What you will do:
Print every line of the listing below, starting with the line that holds "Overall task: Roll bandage" and going on through the line that holds "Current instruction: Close", both included, and print nothing else.

---------- Data segment

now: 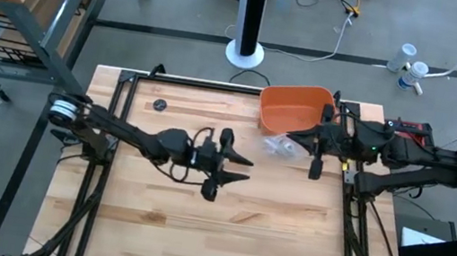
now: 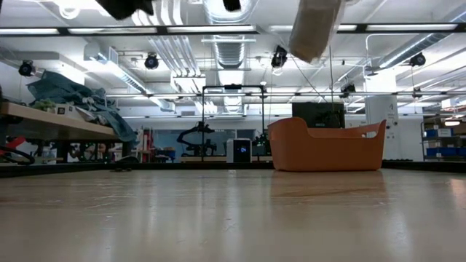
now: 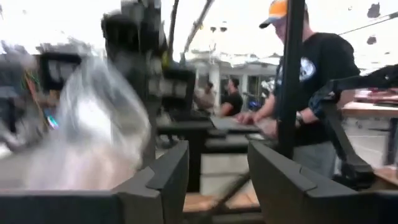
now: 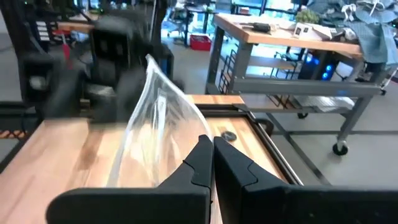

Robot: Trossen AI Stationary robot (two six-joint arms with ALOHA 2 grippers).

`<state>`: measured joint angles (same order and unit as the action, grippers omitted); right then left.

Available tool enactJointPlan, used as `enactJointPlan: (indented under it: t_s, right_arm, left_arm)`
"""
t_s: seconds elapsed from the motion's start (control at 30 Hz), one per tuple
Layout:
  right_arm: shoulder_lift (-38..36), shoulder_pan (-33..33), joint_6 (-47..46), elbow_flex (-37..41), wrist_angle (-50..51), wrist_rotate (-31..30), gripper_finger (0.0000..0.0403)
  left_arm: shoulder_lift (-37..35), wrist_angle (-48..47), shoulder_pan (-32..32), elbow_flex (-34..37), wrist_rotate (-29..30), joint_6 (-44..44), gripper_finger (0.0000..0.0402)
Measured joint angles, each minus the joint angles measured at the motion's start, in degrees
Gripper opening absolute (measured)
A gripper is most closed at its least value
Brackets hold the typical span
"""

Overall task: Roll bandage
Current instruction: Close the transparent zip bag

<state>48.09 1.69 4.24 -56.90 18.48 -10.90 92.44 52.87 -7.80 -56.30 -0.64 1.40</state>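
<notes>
A crumpled clear plastic wrapper (image 1: 275, 144) hangs in the air in front of the orange tub (image 1: 295, 107), with my right gripper (image 1: 292, 141) shut on it. In the low view a pale off-white shape (image 2: 317, 29) hangs high above the table. I cannot tell whether it is the bandage inside the wrapper. My left gripper (image 1: 245, 170) stands open over the table's middle, a little to the left of the wrapper, with nothing between its fingers (image 3: 168, 177). The wrapper (image 3: 93, 130) shows blurred beside them. My right gripper pinches one edge of the clear wrapper (image 4: 189, 146) between its two shut fingers. The fingers (image 4: 202, 165) lie about level and come from the table's right side. The wrapper spreads out ahead of the fingertips and is lifted clear of the table.
The orange tub (image 2: 326, 145) stands at the table's far right. A small dark round thing (image 1: 159, 105) lies at the far left of the tabletop. The near half of the wooden table (image 1: 221, 236) is bare. People stand at benches beyond the table (image 3: 311, 74).
</notes>
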Motion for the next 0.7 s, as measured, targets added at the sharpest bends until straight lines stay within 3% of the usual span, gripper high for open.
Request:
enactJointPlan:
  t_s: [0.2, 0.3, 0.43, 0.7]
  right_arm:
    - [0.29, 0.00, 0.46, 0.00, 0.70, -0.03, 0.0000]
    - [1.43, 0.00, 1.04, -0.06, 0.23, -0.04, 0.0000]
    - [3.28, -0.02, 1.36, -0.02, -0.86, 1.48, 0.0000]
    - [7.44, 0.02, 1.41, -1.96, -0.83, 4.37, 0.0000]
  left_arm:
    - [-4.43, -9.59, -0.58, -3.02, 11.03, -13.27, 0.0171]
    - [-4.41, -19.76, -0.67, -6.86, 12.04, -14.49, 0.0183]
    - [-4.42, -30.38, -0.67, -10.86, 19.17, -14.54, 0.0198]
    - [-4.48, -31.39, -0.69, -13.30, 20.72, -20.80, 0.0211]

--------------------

Answer box:
Overall task: Roll bandage
Current instruction: Close the transparent zip bag

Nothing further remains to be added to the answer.